Import data from HDFS to MySQL
Before running this command, create a MySQL table whose schema matches the HDFS data structure.
sqoop export --connect <dburi>/<dbname> --username <username> --password <password> \
--table <tablename> --export-dir <hdfs-dir>
| Parameter | Required | Description |
|---|---|---|
dburi |
Required | Database access URL. Example: jdbc:mysql://192.168..:3306/ |
dbname |
Required | Database name |
username |
Required | Username to log on to the database |
password |
Required | Password to log on to the database |
tablename |
Required | MySQL table name |
hdfs-dir |
Required | HDFS source directory. Example: /user/hive/result |
For the full parameter reference, see Syntax in the Sqoop User Guide.
Import data from Hive to MySQL
Hive tables are stored as files in HDFS. To export a Hive table to MySQL, use the same sqoop export command as Import data from HDFS to MySQL, specifying the HDFS directory of the Hive table as --export-dir.
Import data from MySQL to Hive
sqoop import --connect <dburi>/<dbname> --username <username> --password <password> \
--table <tablename> \
--check-column <col> --incremental <mode> --last-value <value> \
--fields-terminated-by "\t" --lines-terminated-by "\n" \
--hive-import --target-dir <hdfs-dir> --hive-table <hive-tablename>
| Parameter | Required | Description |
|---|---|---|
dburi |
Required | Database access URL. Example: jdbc:mysql://192.168..:3306/ |
dbname |
Required | Database name |
username |
Required | Username to log on to the database |
password |
Required | Password to log on to the database |
tablename |
Required | MySQL table name |
hdfs-dir |
Required | Intermediate HDFS staging directory. Example: /user/hive/result |
hive-tablename |
Required | Target Hive table name |
col |
Optional | Column used to identify rows for incremental import |
mode |
Optional | Incremental import mode. Valid values: append and lastmodified |
value |
Optional | Maximum column value from the previous incremental import |
For the full parameter reference, see Syntax in the Sqoop User Guide.

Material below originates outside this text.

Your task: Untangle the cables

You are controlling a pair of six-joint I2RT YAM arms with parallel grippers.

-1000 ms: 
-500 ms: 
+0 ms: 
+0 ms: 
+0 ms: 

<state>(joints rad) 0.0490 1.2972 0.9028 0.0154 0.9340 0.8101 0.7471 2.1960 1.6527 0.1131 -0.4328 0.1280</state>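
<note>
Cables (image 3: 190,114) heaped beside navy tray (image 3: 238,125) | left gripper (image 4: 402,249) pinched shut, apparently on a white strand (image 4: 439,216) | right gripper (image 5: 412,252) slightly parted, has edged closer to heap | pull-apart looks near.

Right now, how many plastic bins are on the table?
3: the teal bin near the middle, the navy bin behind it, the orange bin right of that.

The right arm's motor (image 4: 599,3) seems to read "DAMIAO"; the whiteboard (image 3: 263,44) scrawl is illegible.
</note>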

Import data from MySQL to OSS
sqoop import --connect <dburi>/<dbname> --username <username> --password <password> \
--table <tablename> --target-dir <oss-dir> --temporary-rootdir <oss-tmpdir> \
--check-column <col> --incremental <mode> --last-value <value>
| Parameter | Required | Description |
|---|---|---|
dburi |
Required | Database access URL. Example: jdbc:mysql://192.168..:3306/ |
dbname |
Required | Database name |
username |
Required | Username to log on to the database |
password |
Required | Password to log on to the database |
tablename |
Required | MySQL table name |
oss-dir |
Required | OSS destination directory. Example: oss://<AccessKeyId>:<AccessKeySecret>@<BucketName>.oss-cn-hangzhou-internal.aliyuncs.com/result |
oss-tmpdir |
Required if mode=append |
OSS temporary directory. When mode is append, Sqoop writes data to this directory first, then renames the files to the destination. If the destination directory already exists in HDFS, Sqoop does not import or overwrite data |
col |
Optional | Column used to identify rows for incremental import |
mode |
Optional | Incremental import mode. Valid values: append and lastmodified |
value |
Optional | Maximum column value from the previous incremental import |
For the full parameter reference, see Syntax in the Sqoop User Guide.

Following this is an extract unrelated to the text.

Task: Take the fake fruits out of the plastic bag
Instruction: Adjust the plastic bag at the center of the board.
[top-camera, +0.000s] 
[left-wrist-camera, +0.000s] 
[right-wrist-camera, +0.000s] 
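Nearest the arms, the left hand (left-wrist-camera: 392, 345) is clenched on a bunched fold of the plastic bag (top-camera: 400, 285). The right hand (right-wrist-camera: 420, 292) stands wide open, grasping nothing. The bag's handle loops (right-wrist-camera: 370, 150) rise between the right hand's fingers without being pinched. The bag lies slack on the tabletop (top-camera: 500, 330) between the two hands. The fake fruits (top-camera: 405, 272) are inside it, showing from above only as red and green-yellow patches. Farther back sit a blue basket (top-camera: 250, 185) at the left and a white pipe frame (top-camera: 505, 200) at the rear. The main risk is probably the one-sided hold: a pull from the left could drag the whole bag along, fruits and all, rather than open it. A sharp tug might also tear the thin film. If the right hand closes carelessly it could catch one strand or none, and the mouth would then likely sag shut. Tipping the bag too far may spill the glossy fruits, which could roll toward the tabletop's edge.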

Import data from OSS to MySQL
Before running this command, create a MySQL table whose schema matches the OSS data structure.

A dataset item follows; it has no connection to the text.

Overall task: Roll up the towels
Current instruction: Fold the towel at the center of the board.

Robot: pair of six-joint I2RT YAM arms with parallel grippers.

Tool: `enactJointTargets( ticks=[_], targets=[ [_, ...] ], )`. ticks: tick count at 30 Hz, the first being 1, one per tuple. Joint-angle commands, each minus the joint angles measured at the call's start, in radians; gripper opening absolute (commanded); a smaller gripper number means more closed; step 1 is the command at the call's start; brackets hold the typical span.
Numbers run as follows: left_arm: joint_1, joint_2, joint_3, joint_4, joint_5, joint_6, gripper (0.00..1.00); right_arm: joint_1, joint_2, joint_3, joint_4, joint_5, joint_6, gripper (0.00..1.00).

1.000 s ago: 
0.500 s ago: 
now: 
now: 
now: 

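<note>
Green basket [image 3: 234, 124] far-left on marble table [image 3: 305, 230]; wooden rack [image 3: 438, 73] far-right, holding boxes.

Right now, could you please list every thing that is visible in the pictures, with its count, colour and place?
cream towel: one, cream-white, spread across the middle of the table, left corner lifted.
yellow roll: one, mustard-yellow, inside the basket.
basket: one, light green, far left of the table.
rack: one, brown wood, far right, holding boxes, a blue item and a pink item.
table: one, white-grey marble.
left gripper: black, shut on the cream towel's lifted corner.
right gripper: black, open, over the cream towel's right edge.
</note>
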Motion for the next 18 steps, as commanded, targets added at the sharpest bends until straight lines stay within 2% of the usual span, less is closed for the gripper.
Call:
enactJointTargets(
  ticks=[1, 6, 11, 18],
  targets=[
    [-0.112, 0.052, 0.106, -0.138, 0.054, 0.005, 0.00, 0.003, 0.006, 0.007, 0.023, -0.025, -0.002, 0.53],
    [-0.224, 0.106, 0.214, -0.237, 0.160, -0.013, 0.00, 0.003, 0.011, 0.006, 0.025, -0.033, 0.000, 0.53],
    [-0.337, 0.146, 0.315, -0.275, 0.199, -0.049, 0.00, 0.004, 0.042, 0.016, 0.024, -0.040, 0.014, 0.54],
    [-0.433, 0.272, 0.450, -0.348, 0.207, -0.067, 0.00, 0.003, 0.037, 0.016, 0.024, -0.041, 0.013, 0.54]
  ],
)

sqoop export --connect <dburi>/<dbname> --username <username> --password <password> \
--table <tablename> --export-dir <oss-dir>
| Parameter | Required | Description |
|---|---|---|
dburi |
Required | Database access URL. Example: jdbc:mysql://192.168..:3306/ |
dbname |
Required | Database name |
username |
Required | Username to log on to the database |
password |
Required | Password to log on to the database |
tablename |
Required | MySQL table name |
oss-dir |
Required | OSS source directory. Example: oss://<AccessKeyId>:<AccessKeySecret>@<BucketName>.oss-cn-hangzhou-internal.aliyuncs.com/result |
For the full parameter reference, see Syntax in the Sqoop User Guide.
Use an SQL statement to import data
Use --query to filter rows with a custom SQL statement instead of importing an entire table.
sqoop import --connect <dburi>/<dbname> --username <username> --password <password> \
--query <query-sql> --split-by <sp-column> \
--hive-import --hive-table <hive-tablename> --target-dir <hdfs-dir>
| Parameter | Required | Description |
|---|---|---|
dburi |
Required | Database access URL. Example: jdbc:mysql://192.168..:3306/ |
dbname |
Required | Database name |
username |
Required | Username to log on to the database |
password |
Required | Password to log on to the database |
query-sql |
Required | SQL statement to select the data to import. Must include $CONDITIONS. Example: SELECT * FROM profile WHERE id>1 AND \$CONDITIONS |
sp-column |
Required | Column used to split parallel tasks. Usually the primary key of the MySQL table |
hdfs-dir |
Required | Intermediate HDFS staging directory. Example: /user/hive/result |
hive-tablename |
Required | Target Hive table name |
For the full parameter reference, see Syntax in the Sqoop User Guide.